WHAT IS REQUIRED: All of the data below should be printed again exactly, pictures excluded.

DATASET EXCERPT:
____

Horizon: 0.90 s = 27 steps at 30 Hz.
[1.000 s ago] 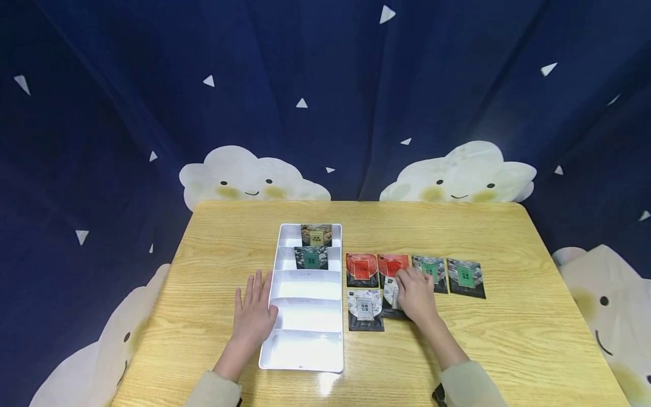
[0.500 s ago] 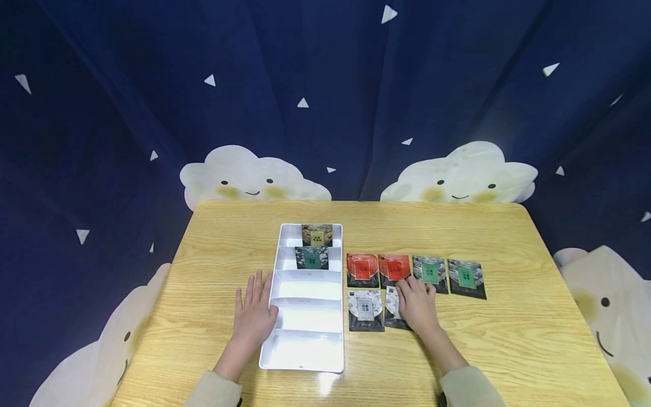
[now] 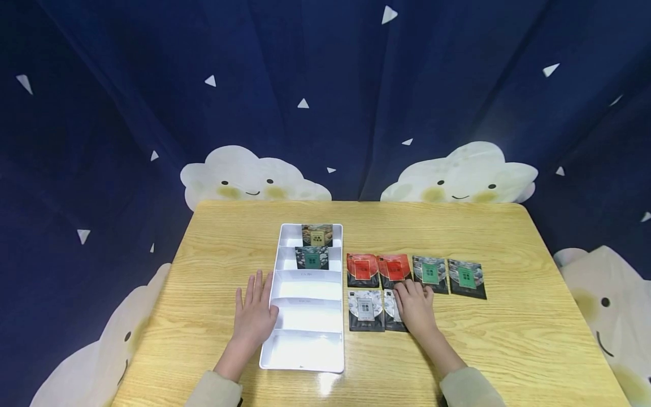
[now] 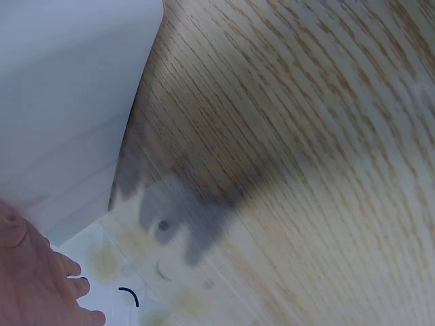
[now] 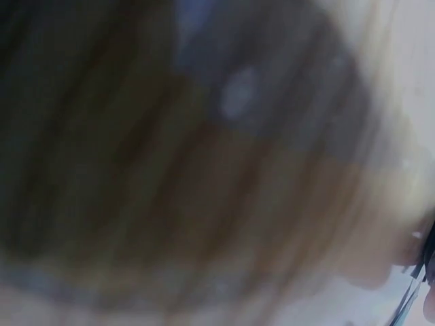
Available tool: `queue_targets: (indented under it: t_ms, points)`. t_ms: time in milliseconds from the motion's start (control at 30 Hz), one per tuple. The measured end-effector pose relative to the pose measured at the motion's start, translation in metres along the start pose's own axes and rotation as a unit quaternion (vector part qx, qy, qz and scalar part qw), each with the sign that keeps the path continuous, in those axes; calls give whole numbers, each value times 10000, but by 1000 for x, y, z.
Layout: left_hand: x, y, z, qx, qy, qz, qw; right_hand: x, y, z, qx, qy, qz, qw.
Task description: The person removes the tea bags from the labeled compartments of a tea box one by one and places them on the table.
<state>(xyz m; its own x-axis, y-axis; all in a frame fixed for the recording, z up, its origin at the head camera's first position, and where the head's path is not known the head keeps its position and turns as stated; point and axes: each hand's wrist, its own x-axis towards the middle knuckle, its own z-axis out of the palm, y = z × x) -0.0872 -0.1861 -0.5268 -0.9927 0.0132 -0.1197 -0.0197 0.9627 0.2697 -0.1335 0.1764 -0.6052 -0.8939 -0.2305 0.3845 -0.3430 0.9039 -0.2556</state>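
Note:
My left hand (image 3: 254,317) lies with straight fingers along the left rim of a white divided tray (image 3: 263,350), thumb over the edge. In the left wrist view its fingers show beside the tray's outer wall (image 4: 75,102). My right hand (image 3: 418,308) pinches a white-and-black tea packet (image 3: 391,319) low at the table, its fingers covering the packet's right part. A matching white packet (image 3: 365,311) lies flat just left of it. In the blurred right wrist view, a dark packet edge (image 5: 429,255) shows between fingertips and thumb.
Two red tea packets (image 3: 363,271) and two green-labelled ones (image 3: 430,275) form a row behind the white pair. Inside the tray's two far compartments stand a yellow-labelled packet (image 3: 317,237) and a dark green one (image 3: 312,258). A blue curtain (image 3: 351,102) hangs behind the wooden table (image 3: 519,350).
My right hand has drawn its white packet slightly toward the near edge, level with the other white packet and away from the red one. My left hand and the tray keep their places.

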Motion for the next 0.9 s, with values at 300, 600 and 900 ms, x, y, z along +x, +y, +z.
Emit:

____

SOLUTION TO THE PROBLEM:
Horizon: 0.90 s = 27 steps at 30 Hz.
[1.000 s ago] 
[0.500 s ago] 
[now] 
[now] 
[now] 
Available tool: `queue_targets: (indented under it: t_ms, points)`. t_ms: time in milliseconds from the motion's start (control at 30 Hz), one per tuple. The measured end-effector pose relative to the pose measured at the motion's start, translation in metres along the start pose's own axes and rotation as a unit quaternion (vector part qx, qy, qz and scalar part qw), each with the sign that keeps the path continuous, in those axes; calls give whole numbers, each value times 10000, but by 1000 for x, y, z.
Layout: left_hand: x, y, z, qx, qy, qz, qw; right_hand: x, y, z, qx, qy, qz, qw.
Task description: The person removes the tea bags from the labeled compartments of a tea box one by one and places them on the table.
<state>(xyz m; its own x-axis, y-axis; all in a frame fixed for the recording, z up, its origin at the head camera's first position, and where the head's path is not known the head keeps its position and turns as stated; point and axes: each hand's wrist, its own x-axis towards the middle knuckle, its own z-axis out of the palm, y = z × x) -0.0872 -0.1861 -0.5268 -0.9927 0.0132 -0.1197 -0.0197 0.9627 0.2697 -0.1335 0.1764 -0.6052 -0.8939 -0.2305 0.3845 -0.3430 0.9039 -0.2556</state>
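Note:
My left hand (image 3: 254,317) lies with straight fingers along the left rim of a white divided tray (image 3: 263,350), thumb over the edge. In the left wrist view its fingers show beside the tray's outer wall (image 4: 75,102). My right hand (image 3: 418,308) pinches a white-and-black tea packet (image 3: 391,319) low at the table, its fingers covering the packet's right part. A matching white packet (image 3: 365,311) lies flat just left of it. In the blurred right wrist view, a dark packet edge (image 5: 429,255) shows between fingertips and thumb.
Two red tea packets (image 3: 363,271) and two green-labelled ones (image 3: 430,275) form a row behind the white pair. Inside the tray's two far compartments stand a yellow-labelled packet (image 3: 317,237) and a dark green one (image 3: 312,258). A blue curtain (image 3: 351,102) hangs behind the wooden table (image 3: 519,350).
My right hand has drawn its white packet slightly toward the near edge, level with the other white packet and away from the red one. My left hand and the tray keep their places.
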
Motion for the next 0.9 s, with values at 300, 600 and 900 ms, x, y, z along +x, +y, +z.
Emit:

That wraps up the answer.